» **Task objective**
Each of the following records is to be output exactly.

» **Entries provided**
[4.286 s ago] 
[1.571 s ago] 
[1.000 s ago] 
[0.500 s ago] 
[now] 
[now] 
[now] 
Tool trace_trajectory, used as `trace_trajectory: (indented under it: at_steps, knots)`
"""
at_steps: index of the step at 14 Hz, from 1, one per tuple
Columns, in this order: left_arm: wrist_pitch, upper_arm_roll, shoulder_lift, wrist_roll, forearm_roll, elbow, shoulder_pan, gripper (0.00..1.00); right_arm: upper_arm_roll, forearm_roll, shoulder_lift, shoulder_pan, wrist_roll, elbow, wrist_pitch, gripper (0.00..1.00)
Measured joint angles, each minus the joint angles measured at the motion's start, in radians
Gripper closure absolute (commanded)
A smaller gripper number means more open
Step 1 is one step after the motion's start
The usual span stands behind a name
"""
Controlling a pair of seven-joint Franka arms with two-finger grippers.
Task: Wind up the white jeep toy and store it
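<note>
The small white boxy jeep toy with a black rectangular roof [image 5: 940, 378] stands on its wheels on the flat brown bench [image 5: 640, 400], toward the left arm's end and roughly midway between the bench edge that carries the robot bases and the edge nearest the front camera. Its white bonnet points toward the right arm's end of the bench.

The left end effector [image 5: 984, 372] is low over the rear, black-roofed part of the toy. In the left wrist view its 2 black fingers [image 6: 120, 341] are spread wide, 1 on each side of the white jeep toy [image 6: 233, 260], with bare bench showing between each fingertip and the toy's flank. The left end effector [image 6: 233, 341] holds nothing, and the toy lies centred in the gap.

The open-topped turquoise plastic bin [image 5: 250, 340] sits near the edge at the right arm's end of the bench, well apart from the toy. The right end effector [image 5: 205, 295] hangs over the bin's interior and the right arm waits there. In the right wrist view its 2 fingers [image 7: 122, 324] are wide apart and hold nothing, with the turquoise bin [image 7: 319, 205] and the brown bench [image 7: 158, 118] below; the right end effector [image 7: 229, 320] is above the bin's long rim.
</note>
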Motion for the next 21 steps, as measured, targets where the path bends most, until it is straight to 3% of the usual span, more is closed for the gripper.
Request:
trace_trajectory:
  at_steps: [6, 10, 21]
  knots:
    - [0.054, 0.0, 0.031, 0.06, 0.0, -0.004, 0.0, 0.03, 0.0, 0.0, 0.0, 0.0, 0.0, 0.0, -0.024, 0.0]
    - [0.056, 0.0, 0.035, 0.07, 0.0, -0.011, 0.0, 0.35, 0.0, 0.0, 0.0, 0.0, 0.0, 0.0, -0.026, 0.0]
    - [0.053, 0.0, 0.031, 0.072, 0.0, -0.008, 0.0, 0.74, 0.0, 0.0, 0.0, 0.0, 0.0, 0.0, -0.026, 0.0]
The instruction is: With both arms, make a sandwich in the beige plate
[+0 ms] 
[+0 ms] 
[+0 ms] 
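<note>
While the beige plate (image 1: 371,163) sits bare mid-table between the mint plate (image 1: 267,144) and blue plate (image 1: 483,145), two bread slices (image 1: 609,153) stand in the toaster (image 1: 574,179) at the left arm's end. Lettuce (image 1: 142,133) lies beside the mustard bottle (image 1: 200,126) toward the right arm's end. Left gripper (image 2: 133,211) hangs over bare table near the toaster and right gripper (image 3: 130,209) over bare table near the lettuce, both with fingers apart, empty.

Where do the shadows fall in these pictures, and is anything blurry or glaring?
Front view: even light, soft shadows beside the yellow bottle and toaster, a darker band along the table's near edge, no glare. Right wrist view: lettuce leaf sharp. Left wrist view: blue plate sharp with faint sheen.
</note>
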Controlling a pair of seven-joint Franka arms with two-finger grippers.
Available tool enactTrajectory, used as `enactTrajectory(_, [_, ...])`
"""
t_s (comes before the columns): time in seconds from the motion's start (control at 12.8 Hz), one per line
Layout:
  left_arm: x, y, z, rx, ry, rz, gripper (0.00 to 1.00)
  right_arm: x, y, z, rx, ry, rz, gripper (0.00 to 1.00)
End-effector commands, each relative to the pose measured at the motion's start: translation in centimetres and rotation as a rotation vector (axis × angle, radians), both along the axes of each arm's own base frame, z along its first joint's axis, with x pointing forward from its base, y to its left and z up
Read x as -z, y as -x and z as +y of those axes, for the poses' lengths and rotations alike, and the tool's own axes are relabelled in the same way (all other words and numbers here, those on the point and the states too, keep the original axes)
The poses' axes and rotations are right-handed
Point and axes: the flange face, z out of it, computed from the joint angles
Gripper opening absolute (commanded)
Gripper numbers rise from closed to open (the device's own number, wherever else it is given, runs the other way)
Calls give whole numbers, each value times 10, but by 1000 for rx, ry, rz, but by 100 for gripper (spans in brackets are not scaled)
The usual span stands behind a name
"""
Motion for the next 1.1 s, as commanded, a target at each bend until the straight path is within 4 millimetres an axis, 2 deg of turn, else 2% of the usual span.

» **Solution to this problem**
[4.286 s ago] 
[1.571 s ago] 
[1.000 s ago] 
[0.500 s ago] 
[now] 
[now] 
[now] 
Tool trace_trajectory, used as `trace_trajectory: (indented under it: at_steps, knots)`
"""
at_steps: index of the step at 14 Hz, from 1, one per tuple
Columns, in this order: left_arm: wrist_pitch, upper_arm_roll, shoulder_lift, wrist_roll, forearm_roll, elbow, shoulder_pan, gripper (0.00..1.00); right_arm: upper_arm_roll, forearm_roll, shoulder_lift, shoulder_pan, wrist_roll, elbow, wrist_pitch, gripper (0.00..1.00)
Measured joint angles, each minus the joint angles measured at the motion's start, in radians
Gripper closure absolute (commanded)
A smaller gripper number means more open
Step 1 is one step after the motion's start
The usual span stands behind a name
"""
Controlling a pair of seven-joint Franka arms with two-finger grippers.
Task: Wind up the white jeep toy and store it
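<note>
The small white boxy jeep toy with a black rectangular roof [image 5: 940, 378] stands on its wheels on the flat brown bench [image 5: 640, 400], toward the left arm's end and roughly midway between the bench edge that carries the robot bases and the edge nearest the front camera. Its white bonnet points toward the right arm's end of the bench.

The left end effector [image 5: 984, 372] is low over the rear, black-roofed part of the toy. In the left wrist view its 2 black fingers [image 6: 120, 341] are spread wide, 1 on each side of the white jeep toy [image 6: 233, 260], with bare bench showing between each fingertip and the toy's flank. The left end effector [image 6: 233, 341] holds nothing, and the toy lies centred in the gap.

The open-topped turquoise plastic bin [image 5: 250, 340] sits near the edge at the right arm's end of the bench, well apart from the toy. The right end effector [image 5: 205, 295] hangs over the bin's interior and the right arm waits there. In the right wrist view its 2 fingers [image 7: 122, 324] are wide apart and hold nothing, with the turquoise bin [image 7: 319, 205] and the brown bench [image 7: 158, 118] below; the right end effector [image 7: 229, 320] is above the bin's long rim.
</note>
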Motion for the next 21 steps, as measured, targets where the path bends most, until it is straight to 3% of the usual span, more is closed for the gripper.
Request:
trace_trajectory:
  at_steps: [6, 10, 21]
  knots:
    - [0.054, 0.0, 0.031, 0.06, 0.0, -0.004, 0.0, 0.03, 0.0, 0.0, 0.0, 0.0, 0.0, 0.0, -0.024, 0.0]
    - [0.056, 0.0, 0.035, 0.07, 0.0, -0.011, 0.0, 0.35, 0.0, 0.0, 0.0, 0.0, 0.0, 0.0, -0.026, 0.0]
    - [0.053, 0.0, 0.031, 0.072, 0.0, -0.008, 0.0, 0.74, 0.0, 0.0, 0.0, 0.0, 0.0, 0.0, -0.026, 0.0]
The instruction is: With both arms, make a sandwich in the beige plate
[+0 ms] 
[+0 ms] 
[+0 ms] 
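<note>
While the beige plate (image 1: 371,163) sits bare mid-table between the mint plate (image 1: 267,144) and blue plate (image 1: 483,145), two bread slices (image 1: 609,153) stand in the toaster (image 1: 574,179) at the left arm's end. Lettuce (image 1: 142,133) lies beside the mustard bottle (image 1: 200,126) toward the right arm's end. Left gripper (image 2: 133,211) hangs over bare table near the toaster and right gripper (image 3: 130,209) over bare table near the lettuce, both with fingers apart, empty.

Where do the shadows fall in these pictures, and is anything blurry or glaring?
Front view: even light, soft shadows beside the yellow bottle and toaster, a darker band along the table's near edge, no glare. Right wrist view: lettuce leaf sharp. Left wrist view: blue plate sharp with faint sheen.
</note>
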Controlling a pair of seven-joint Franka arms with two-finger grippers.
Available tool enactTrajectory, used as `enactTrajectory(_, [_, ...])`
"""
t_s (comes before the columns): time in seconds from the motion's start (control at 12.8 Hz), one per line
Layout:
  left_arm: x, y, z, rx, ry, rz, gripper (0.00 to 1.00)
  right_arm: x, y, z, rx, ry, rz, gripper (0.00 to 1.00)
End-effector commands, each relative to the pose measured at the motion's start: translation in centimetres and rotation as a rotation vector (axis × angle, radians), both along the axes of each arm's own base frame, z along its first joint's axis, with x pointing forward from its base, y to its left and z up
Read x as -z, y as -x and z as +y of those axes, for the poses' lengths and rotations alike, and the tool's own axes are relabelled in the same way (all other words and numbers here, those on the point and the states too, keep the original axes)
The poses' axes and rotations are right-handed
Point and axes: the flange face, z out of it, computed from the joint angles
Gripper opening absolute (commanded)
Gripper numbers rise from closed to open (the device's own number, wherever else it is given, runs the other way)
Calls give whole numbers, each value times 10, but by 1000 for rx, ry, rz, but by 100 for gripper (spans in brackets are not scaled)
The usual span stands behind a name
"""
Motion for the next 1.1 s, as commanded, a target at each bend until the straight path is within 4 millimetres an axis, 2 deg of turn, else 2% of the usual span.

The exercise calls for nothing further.